● What to do
Starting at the line that holds "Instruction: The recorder" and stopping at the line that holds "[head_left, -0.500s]", restate the records below word for word, with both of those lines included.

● Data provided
= Beginning of Section =
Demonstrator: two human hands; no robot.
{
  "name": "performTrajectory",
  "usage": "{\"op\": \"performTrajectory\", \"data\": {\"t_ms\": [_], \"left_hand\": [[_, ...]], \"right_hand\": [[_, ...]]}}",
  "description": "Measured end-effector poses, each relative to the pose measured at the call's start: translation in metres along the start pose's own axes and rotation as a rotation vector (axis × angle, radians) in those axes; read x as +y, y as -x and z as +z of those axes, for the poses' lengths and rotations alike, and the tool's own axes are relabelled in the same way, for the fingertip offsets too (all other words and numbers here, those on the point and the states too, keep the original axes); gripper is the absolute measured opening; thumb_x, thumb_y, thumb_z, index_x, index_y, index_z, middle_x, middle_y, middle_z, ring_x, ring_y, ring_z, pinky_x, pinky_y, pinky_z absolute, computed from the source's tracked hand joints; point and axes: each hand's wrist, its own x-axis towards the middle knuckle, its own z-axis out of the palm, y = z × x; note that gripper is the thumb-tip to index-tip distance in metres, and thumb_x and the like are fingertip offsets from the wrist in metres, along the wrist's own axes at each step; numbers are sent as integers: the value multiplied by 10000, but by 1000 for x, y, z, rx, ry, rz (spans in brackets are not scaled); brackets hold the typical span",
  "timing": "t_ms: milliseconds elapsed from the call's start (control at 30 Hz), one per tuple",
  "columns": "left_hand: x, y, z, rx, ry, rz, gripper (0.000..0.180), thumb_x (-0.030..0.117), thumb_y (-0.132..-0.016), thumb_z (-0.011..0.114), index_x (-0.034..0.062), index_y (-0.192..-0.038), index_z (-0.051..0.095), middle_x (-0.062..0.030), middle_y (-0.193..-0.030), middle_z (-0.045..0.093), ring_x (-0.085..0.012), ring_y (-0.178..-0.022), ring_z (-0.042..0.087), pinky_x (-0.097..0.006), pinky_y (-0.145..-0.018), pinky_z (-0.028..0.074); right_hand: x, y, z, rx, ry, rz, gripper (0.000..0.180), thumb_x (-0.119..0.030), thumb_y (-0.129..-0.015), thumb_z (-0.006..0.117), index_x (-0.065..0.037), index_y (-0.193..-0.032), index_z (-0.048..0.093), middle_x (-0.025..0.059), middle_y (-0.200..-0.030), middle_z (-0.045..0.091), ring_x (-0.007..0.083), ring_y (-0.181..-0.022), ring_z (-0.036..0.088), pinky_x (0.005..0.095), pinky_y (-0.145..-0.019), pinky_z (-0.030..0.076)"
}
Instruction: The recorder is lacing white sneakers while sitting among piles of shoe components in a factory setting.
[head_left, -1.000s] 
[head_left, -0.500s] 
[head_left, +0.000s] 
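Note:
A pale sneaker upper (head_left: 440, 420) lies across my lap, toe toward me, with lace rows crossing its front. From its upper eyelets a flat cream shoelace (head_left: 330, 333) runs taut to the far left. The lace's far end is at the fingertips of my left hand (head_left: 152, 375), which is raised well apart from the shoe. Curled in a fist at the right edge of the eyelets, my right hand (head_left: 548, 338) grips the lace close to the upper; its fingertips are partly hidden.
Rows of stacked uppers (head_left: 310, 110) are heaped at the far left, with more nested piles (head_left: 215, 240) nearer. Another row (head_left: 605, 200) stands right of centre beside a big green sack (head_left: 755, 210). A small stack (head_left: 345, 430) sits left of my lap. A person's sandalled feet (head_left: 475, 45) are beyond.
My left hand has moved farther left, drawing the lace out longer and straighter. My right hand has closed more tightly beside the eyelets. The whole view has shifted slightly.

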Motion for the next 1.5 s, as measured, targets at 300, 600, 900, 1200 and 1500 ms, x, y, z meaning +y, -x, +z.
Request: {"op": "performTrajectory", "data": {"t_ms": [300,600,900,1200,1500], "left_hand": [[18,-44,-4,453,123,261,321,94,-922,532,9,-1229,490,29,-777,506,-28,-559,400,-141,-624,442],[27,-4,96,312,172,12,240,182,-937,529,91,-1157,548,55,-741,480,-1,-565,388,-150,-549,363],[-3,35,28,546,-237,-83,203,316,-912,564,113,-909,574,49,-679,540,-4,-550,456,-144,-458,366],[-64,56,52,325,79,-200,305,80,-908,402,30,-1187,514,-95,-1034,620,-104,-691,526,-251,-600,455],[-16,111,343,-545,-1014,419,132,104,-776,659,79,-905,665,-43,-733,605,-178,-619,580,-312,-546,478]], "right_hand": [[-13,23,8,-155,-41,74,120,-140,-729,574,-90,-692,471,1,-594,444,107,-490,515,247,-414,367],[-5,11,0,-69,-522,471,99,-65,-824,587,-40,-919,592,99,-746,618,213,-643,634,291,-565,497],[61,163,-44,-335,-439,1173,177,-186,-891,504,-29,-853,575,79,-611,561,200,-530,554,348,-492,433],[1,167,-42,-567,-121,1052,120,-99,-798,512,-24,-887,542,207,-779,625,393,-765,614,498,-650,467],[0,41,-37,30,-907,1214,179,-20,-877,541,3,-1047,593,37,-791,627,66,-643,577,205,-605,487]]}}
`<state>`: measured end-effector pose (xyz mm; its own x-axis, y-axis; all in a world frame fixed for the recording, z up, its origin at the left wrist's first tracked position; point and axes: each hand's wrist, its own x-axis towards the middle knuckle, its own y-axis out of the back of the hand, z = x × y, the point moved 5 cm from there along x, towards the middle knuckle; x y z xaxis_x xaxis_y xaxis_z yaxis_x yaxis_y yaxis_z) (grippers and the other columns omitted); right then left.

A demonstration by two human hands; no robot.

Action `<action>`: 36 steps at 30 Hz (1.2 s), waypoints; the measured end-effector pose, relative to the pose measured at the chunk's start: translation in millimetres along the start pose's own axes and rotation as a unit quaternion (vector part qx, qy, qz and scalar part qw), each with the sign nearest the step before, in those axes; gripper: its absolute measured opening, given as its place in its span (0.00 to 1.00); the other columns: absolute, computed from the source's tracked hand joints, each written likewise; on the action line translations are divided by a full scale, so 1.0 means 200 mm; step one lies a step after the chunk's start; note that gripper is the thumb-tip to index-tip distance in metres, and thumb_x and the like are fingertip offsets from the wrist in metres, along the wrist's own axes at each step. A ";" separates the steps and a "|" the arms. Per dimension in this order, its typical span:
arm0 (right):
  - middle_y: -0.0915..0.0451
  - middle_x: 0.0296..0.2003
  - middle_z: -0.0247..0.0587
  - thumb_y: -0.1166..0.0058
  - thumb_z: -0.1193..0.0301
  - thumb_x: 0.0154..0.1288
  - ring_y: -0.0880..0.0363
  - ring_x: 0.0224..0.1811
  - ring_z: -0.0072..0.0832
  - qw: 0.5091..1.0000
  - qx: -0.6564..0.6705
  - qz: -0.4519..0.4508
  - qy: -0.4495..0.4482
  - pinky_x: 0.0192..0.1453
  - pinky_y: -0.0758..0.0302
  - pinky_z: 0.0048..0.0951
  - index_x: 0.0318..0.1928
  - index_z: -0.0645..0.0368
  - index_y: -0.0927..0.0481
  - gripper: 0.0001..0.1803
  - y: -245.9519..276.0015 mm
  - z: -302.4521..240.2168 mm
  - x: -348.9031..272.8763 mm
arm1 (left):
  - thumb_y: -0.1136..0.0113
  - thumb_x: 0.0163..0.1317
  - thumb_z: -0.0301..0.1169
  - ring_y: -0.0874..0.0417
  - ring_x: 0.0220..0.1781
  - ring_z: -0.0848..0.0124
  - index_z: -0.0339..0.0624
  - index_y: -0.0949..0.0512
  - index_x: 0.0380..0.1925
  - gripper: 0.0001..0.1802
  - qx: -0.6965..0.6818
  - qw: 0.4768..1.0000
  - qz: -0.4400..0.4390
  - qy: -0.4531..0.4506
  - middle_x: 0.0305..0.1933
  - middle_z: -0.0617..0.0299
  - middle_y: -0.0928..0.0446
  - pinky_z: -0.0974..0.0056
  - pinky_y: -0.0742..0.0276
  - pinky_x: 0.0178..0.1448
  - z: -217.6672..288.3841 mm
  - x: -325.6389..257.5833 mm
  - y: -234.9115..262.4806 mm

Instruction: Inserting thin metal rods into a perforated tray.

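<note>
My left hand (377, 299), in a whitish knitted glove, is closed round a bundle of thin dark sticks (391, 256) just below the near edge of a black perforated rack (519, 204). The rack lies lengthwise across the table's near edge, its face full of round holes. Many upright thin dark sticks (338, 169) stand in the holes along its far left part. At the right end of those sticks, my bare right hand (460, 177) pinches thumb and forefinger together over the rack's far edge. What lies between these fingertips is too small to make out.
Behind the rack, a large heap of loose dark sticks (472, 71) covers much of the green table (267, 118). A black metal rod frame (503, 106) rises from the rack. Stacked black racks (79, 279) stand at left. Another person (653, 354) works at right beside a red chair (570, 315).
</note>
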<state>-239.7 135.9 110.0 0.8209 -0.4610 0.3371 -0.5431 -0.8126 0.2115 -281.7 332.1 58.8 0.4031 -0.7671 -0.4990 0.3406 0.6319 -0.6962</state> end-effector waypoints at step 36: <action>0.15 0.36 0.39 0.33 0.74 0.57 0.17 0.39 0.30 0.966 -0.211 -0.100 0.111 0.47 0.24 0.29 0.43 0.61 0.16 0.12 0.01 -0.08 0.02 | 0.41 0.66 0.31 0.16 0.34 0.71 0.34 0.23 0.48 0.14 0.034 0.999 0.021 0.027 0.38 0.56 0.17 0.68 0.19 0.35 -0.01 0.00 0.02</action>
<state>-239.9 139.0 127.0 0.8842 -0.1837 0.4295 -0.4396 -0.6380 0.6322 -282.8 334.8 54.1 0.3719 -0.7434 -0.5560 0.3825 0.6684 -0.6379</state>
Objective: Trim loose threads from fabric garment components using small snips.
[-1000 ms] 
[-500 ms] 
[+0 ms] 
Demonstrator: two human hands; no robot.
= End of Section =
● Task output
Instruction: The recorder is lacing white sneakers while sitting among piles of shoe components in a factory setting.
[head_left, -1.000s] 
[head_left, -0.500s] 

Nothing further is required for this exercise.